Distinctions honorifiques
Le bureau des distinctions honorifiques instruit les propositions de nomination, dans les ordres nationaux ou ministériels, des Français résidant à l’étranger et des ressortissants étrangers. Il prépare les décrets de nomination dans la Légion d’honneur et l’ordre national du Mérite. Il sollicite enfin l’agrément des autorités concernées - généralement préfectorales - pour l’attribution de décorations étrangères à des Français.
Créé par Napoléon en 1802, l’ordre de la Légion d’honneur est le premier de nos deux ordres nationaux. Il récompense des « mérites éminents » après un minimum de vingt ans de services.
En 1963 le général de Gaulle décida, à la fois pour augmenter la valeur de cet ordre, en limitant le nombre de ses titulaires et pour unifier la cohorte disparate des autres distinctions, de créer l’ordre national du Mérite.
Seul le Département (Protocole et cabinet de chaque ministre délégué) a vocation à nommer des étrangers dans les ordres nationaux sur ses contingents.
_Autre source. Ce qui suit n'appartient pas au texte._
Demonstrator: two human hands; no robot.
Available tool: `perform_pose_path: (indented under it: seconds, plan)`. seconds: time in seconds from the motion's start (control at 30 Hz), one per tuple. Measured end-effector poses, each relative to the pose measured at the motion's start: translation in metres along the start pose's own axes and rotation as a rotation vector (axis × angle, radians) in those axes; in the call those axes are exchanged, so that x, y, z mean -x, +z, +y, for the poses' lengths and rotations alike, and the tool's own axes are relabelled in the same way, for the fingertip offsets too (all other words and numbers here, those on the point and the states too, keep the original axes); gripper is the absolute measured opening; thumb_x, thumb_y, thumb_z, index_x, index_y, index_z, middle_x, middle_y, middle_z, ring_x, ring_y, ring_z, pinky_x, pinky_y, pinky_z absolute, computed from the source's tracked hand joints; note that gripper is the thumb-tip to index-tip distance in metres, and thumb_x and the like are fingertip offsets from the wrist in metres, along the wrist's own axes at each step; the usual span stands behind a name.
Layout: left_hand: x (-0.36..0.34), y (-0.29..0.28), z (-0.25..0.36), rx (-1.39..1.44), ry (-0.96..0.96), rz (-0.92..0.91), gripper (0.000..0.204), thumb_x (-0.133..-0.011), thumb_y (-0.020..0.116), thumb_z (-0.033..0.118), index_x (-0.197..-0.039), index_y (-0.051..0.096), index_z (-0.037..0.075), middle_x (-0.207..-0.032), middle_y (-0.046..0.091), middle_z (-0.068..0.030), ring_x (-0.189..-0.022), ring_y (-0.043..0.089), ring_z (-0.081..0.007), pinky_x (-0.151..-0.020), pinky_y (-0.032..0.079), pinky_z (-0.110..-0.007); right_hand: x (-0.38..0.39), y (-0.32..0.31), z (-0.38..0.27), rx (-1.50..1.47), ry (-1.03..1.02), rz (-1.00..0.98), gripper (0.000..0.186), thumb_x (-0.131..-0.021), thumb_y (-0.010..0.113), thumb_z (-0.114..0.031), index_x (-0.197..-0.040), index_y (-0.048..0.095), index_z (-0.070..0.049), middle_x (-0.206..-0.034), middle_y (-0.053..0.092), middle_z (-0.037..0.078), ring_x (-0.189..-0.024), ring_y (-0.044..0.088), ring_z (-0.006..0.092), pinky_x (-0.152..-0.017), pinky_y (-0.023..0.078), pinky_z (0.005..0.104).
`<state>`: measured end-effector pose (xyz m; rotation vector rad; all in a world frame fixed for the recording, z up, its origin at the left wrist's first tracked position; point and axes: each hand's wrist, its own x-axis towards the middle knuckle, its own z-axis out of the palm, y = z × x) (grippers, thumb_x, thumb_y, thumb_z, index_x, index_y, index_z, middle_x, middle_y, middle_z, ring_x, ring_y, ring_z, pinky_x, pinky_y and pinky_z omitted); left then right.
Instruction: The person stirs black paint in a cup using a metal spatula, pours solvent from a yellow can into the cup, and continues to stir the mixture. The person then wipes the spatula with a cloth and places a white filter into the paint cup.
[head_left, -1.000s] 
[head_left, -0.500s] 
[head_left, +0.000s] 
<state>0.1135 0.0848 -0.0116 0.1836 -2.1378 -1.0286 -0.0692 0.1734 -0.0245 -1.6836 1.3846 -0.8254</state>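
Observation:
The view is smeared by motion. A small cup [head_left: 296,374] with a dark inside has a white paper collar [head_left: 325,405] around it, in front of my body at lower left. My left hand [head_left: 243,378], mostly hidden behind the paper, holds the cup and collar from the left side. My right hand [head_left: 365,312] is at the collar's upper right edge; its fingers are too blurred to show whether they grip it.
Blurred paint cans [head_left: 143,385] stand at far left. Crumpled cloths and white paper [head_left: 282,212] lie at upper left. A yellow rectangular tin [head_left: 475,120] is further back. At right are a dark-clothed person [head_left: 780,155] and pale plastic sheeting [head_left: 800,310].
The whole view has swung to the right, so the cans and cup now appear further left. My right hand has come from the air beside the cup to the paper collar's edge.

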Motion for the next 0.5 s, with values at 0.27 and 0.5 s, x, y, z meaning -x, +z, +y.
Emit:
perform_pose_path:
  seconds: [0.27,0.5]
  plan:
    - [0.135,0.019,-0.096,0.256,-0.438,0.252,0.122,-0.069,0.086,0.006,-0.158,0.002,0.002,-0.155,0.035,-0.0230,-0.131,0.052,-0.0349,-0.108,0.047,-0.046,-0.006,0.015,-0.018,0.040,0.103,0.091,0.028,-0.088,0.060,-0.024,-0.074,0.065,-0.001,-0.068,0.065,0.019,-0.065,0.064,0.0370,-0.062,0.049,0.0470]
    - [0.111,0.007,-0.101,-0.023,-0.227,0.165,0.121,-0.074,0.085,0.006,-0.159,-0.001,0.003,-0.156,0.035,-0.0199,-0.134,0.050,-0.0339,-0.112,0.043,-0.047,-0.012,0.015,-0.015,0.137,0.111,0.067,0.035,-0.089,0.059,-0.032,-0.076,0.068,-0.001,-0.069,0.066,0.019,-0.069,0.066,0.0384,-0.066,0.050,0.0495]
Après passage devant une commission de sélection composée du chef du Protocole et de son adjoint, du chef de cabinet du ministre et de représentants du bureau des distinctions honorifiques, les candidatures sont soumises au conseil de chacun des deux ordres par la grande chancellerie de la Légion d’honneur, puis au grand maître pour signature du décret présidentiel.
Ainsi sont nommés chaque année, au titre du seul Protocole, environ 120 étrangers et une centaine de Français dans la Légion d’honneur, 150 à 200 étrangers et presque autant de Français dans l’ordre national du Mérite.
En savoir plus : La médaille d’honneur des Affaires étrangères
La sous-direction des privilèges et immunités diplomatiques
Elle traite de toute question relative aux privilèges et immunités des missions diplomatiques étrangères, des organisations internationales, des représentations permanentes auprès d’elles et de leurs personnels. Elle prépare, selon le cas, les pleins pouvoirs ou les pouvoirs simples pour signer les traités et accords internationaux ainsi que les lettres patentes de ratification des traités et les lettres d’approbation des accords en forme simplifiée.
La sous-direction des privilèges et immunités consulaires
Elle traite de toute question relative aux privilèges et immunités des postes consulaires étrangers, du personnel administratif et technique, du personnel de service et du personnel privé des missions diplomatiques, des organisations internationales et des représentations permanentes auprès d’elles et des postes consulaires. Elle prépare l’exequatur accordé aux chefs de postes consulaires et aux agents consulaires étrangers en France. Elle traite du statut de certains fonctionnaires étrangers en mission en France.